Spaßiger Tölpel

Großbritannien Für seine Kompetenz wurde er damals nicht gewählt. Ist wirklich jemand von Boris Johnsons Dreistigkeit überrascht?
Ausgabe 04/2022
Hat wirklich irgendjemand erwartet, dass dieser Mann ein seriöser, kompetenter Premier sein wird?
Hat wirklich irgendjemand erwartet, dass dieser Mann ein seriöser, kompetenter Premier sein wird?

Foto: Hannah McKay/Pool/AFP/Getty Images

Was hatte man erwartet? Dass Boris Johnson ein kompetenter, seriöser Premier sein würde? Der Opportunist, der mit dem Image des spaßigen Tölpels Politkarriere macht? Seit Jahrzehnten weiß man, was für ein Mann Johnson ist: einer, der routinemäßig lügt, Loyalität gegenüber niemandem verspürt und jede Entscheidung gemäß einem einzigen Kriterium abwägt – ob sie ihm selber nützt. Wenn viele Tories jetzt so tun, als seien sie total überrascht, dass während des Lockdowns Partys in Johnsons Amtssitz gefeiert wurden, überzeugt das kaum. Dass sie so schnell von ihm abfallen, hat vielmehr mit kaltem Kalkül zu tun.
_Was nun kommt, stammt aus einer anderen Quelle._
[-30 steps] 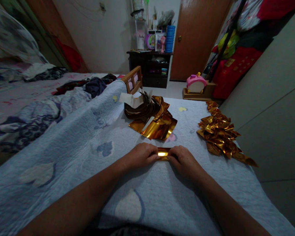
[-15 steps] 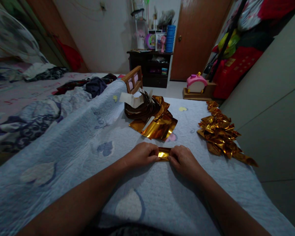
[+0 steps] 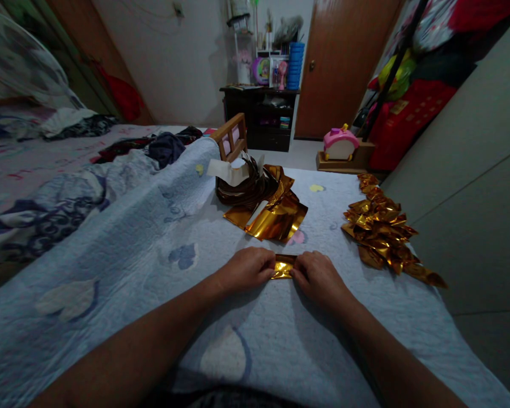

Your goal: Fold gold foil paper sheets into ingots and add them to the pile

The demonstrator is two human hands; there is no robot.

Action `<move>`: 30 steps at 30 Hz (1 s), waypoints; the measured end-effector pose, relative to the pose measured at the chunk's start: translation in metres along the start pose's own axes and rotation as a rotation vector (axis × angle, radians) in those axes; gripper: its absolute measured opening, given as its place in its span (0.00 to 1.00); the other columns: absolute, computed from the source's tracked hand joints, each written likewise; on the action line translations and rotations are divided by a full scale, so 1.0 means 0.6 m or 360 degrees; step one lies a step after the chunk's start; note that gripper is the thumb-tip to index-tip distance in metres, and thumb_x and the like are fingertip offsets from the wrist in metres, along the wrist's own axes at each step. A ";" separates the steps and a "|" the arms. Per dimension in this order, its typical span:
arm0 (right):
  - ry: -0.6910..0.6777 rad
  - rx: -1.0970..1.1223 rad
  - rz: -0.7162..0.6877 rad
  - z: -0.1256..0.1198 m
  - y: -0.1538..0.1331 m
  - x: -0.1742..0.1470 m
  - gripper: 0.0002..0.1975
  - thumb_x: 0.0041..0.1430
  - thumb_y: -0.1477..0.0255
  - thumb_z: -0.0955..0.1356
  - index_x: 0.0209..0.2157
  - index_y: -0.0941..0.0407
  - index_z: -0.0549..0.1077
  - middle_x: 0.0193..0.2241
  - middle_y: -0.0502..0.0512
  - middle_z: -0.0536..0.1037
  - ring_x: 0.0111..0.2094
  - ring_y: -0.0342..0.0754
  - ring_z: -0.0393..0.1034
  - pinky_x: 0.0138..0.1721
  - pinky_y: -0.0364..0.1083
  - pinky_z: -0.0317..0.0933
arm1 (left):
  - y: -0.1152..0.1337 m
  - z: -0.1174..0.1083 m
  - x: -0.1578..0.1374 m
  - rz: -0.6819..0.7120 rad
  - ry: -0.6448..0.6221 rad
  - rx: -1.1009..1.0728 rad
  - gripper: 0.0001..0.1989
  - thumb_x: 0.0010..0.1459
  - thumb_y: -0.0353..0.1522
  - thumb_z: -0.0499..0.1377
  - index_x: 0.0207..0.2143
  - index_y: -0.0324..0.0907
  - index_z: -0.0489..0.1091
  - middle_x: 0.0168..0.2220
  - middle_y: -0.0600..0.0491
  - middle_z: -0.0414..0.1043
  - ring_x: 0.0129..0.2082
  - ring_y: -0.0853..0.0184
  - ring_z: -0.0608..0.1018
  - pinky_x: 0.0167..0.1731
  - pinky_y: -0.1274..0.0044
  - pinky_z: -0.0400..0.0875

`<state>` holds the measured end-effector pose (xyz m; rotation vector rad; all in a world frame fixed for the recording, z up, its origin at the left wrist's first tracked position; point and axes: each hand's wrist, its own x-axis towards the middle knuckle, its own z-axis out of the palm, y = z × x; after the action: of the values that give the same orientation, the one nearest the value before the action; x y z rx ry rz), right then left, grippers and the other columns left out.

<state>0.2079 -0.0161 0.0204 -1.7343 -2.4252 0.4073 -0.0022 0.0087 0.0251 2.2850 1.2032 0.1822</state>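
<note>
A small folded strip of shiny gold foil paper (image 3: 284,267) lies low over the quilt, stretched between my two hands. My left hand (image 3: 251,266) is closed on its left end, thumb toward me. On the right end, my right hand (image 3: 317,275) pinches with thumb and fingers; the fingertips of both hands partly hide the ends. Just beyond my hands rests a loose stack of gold foil sheets (image 3: 276,221), some with pale backs turned up. To the right is a heap of folded gold foil pieces (image 3: 380,226).
A pale blue quilt (image 3: 255,340) with heart patterns covers the bed under my hands. Rumpled clothes (image 3: 165,148) lie at the left. Past the far edge stand a wooden chair back (image 3: 232,139), a dark cabinet (image 3: 257,119) and a pink toy (image 3: 340,143). A pale panel (image 3: 471,198) borders the right.
Both hands keep their hold on the gold foil strip in nearly the same place. The shine and creases on the strip's middle have shifted slightly.
</note>
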 end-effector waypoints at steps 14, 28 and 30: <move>0.0015 -0.0043 -0.0001 0.002 -0.003 -0.001 0.08 0.65 0.72 0.67 0.32 0.57 0.78 0.32 0.58 0.79 0.36 0.52 0.70 0.36 0.48 0.51 | 0.014 -0.008 -0.002 -0.0035 -0.0008 0.0063 0.04 0.61 0.29 0.58 0.32 0.41 0.71 0.32 0.53 0.75 0.32 0.65 0.74 0.31 0.76 0.59; -0.0004 -0.0057 0.0015 0.001 -0.005 -0.001 0.10 0.67 0.71 0.66 0.33 0.57 0.77 0.33 0.58 0.80 0.37 0.53 0.70 0.37 0.49 0.50 | 0.013 -0.005 -0.003 -0.0024 -0.0005 0.0078 0.04 0.62 0.29 0.57 0.33 0.41 0.71 0.33 0.52 0.75 0.33 0.64 0.74 0.32 0.75 0.59; -0.0004 -0.0059 0.0008 0.000 -0.006 -0.001 0.10 0.67 0.71 0.65 0.33 0.57 0.77 0.32 0.58 0.79 0.37 0.52 0.70 0.37 0.49 0.49 | 0.011 -0.002 -0.003 -0.0014 0.0004 0.0080 0.04 0.62 0.29 0.57 0.32 0.41 0.70 0.32 0.52 0.74 0.33 0.64 0.73 0.32 0.75 0.59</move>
<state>0.2050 -0.0180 0.0213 -1.7557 -2.4459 0.3676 0.0009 0.0051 0.0300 2.3229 1.2317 0.1534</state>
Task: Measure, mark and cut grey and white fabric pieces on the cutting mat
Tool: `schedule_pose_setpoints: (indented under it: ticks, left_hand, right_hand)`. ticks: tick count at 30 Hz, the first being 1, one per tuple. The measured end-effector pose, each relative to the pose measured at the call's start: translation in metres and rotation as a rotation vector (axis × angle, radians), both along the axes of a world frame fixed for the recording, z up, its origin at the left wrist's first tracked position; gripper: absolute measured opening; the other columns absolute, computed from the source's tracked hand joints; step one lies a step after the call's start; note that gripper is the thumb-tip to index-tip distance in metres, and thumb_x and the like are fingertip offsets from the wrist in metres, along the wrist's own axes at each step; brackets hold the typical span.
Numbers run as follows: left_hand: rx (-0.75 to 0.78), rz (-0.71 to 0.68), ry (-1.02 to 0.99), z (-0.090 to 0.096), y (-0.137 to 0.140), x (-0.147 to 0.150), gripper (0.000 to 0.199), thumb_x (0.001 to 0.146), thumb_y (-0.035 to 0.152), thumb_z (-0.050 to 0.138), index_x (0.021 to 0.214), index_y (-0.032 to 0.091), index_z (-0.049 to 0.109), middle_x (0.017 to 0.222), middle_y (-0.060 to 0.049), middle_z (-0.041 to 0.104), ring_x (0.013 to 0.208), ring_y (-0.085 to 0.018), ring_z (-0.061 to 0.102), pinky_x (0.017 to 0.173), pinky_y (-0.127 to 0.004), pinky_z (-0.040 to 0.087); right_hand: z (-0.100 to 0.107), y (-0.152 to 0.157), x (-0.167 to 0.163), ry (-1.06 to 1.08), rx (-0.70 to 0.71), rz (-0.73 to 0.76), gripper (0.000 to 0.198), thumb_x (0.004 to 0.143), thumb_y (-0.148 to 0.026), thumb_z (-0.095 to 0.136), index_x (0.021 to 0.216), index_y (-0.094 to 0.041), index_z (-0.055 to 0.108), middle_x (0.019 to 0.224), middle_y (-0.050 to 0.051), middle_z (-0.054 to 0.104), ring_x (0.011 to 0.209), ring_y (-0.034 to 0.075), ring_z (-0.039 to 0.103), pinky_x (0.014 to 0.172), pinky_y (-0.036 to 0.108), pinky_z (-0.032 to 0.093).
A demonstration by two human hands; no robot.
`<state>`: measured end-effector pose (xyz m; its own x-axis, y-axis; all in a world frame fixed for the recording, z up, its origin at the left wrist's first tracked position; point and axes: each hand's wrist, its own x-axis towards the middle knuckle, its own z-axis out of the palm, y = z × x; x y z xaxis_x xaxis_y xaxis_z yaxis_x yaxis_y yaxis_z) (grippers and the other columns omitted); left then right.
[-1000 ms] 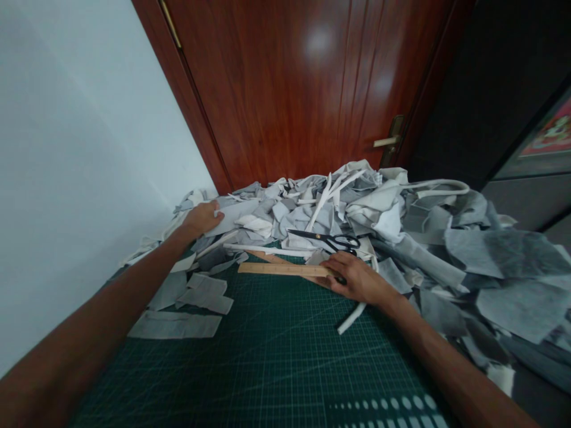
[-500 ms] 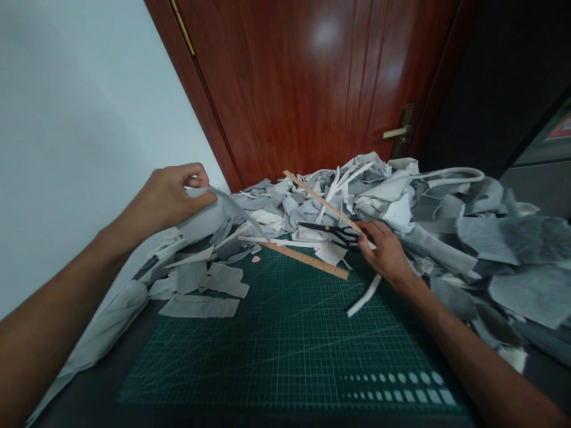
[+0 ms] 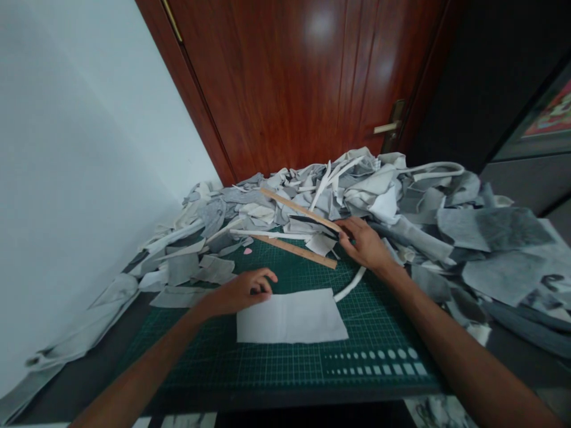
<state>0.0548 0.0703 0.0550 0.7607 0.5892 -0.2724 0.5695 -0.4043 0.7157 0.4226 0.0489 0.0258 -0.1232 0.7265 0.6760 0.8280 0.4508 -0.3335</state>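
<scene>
White wall (image 3: 80, 148) at 9 to 11 o'clock, red-brown door (image 3: 267, 83) at 12, dark cabinet (image 3: 468, 77) at 1. Clock is centered on the pale fabric piece (image 3: 292, 321), which lies flat on the green cutting mat (image 3: 285, 371).

Left to right: small grey scraps (image 3: 181, 268) at 10. Left hand (image 3: 245, 292) also at 10, at the fabric's upper left corner. Fingers curled, thumb at the top edge; can't tell if it's pinching or has let go. Pink chip (image 3: 247, 251) at 11, on the mat. Flat wooden ruler (image 3: 297, 251) at 12, slanted. Raised wooden ruler (image 3: 294, 206) at 12, farther out, near end gripped between right thumb and fingers. Black scissors (image 3: 306, 220) just beneath it, handles hidden. Right hand (image 3: 364, 245) between 1 and 2, clear of the fabric. White strip (image 3: 352, 286) at 2, near end at the fabric's upper right corner. Big scrap heap (image 3: 504, 267) between 2 and 3.
</scene>
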Motion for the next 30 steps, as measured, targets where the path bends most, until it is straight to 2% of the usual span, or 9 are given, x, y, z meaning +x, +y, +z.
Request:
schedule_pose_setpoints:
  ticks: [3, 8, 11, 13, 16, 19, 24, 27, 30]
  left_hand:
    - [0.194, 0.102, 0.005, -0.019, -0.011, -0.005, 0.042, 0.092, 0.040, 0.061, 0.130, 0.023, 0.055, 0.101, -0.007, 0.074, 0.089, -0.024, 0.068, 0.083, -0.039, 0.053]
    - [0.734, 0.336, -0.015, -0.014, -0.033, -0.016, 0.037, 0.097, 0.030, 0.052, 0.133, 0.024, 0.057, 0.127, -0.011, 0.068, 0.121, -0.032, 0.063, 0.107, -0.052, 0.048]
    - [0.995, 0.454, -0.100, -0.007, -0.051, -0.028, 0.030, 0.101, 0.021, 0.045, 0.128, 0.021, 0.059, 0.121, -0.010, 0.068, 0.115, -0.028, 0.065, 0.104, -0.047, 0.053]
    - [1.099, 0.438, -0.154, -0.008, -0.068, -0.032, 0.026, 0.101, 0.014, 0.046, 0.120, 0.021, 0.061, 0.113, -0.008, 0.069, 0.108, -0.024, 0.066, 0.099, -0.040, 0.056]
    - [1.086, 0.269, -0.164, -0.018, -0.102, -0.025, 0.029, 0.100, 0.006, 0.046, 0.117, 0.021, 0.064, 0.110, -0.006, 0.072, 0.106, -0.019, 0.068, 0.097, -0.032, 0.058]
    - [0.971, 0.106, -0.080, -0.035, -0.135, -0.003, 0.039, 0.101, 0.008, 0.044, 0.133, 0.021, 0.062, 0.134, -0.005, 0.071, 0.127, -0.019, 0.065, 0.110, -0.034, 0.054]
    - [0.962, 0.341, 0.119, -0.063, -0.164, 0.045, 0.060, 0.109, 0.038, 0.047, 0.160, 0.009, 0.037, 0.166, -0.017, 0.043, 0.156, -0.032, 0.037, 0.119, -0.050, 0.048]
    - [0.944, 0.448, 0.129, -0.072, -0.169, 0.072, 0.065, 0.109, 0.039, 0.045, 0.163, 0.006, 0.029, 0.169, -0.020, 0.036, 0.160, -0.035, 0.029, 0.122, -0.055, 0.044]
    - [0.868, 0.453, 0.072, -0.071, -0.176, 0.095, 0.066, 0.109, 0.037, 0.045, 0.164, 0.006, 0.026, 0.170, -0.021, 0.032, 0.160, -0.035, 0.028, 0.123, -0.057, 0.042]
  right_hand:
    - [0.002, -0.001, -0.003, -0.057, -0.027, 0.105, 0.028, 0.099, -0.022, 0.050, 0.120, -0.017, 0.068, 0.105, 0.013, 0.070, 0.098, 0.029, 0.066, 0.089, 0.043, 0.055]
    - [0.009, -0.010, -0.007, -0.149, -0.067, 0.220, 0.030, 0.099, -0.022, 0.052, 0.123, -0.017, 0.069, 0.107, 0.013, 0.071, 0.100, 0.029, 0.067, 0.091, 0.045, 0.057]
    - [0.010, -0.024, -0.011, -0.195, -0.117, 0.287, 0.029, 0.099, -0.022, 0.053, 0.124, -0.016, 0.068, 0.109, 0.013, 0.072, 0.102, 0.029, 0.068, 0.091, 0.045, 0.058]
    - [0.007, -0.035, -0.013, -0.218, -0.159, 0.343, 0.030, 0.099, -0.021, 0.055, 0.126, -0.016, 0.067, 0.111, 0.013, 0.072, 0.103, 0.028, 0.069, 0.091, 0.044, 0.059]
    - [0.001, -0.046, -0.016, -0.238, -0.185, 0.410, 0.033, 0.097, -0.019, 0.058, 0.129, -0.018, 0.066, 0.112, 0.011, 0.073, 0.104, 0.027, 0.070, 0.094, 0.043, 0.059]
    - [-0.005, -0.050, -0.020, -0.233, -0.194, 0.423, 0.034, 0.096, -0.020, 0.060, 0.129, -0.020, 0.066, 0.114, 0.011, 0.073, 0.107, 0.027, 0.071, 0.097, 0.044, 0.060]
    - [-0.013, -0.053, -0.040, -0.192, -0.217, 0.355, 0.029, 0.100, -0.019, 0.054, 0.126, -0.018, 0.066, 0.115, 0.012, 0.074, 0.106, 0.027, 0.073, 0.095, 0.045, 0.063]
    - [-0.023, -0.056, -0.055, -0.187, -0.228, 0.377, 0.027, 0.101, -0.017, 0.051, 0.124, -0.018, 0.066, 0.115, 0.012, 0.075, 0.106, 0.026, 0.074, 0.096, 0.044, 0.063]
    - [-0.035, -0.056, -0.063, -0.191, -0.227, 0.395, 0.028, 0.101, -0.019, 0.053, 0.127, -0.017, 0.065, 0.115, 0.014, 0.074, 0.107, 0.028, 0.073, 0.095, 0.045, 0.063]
Johnsons Wahlsieg Ende 2019 war vor allem ein Brexit-Triumph. Er gewann aus einem einzigen Grund: seiner Versicherung, den EU-Exit endlich umzusetzen. Die Tory-Fraktion im Unterhaus wie die konservative Presse in London wussten um alle Mankos, die Johnson anhingen. Aber das war egal. Für sie zählte einzig die Tatsache, dass sie mit „Boris“ als Galionsfigur des Brexits beste Chancen hatten, die wachsende Konkurrenz durch Nigel Farages rechtspopulistische Brexit-Partei einzudämmen.

Aber seit diesem Höhepunkt vor zwei Jahren hat Johnson kaum einen Erfolg vorzuweisen. Die verheißene „Brexit-Dividende“, also der finanzielle Nutzen des EU-Ausstiegs, ist nirgendwo zu sehen. Stattdessen kämpfen britische Firmen mit Lieferengpässen, Verzögerungen und Zusatzkosten. Auch der regionale Ausgleich ist bislang ein Luftschloss geblieben: In einem neuen Bericht schreibt der Thinktank IPPR North, dass trotz aller Rhetorik kaum konkrete Maßnahmen zu sehen seien, die das Gefälle zwischen Nord und Süd ausgleichen würden. „Großbritannien ist so geteilt wie eh und je, und die Zentralisierung wird stärker“, so die Autoren.

Hinzu kommen mehrere Korruptionsskandale, die dem Ansehen der Regierung schaden. Johnsons Zustimmungswerte sind zuletzt abgestürzt. Womit aus dem Trumpf ein Risiko für künftige Wahlen wurde. Dabei sind es nicht so sehr die Verfehlungen des Regierungschefs, die den einstigen Cheerleadern sauer aufstoßen – schließlich hielten sie über zwei Jahre lang zu ihm –, sondern die Tatsache, dass er mit seiner Masche in der Öffentlichkeit nicht mehr durchkommt und die Tories in Verruf bringt.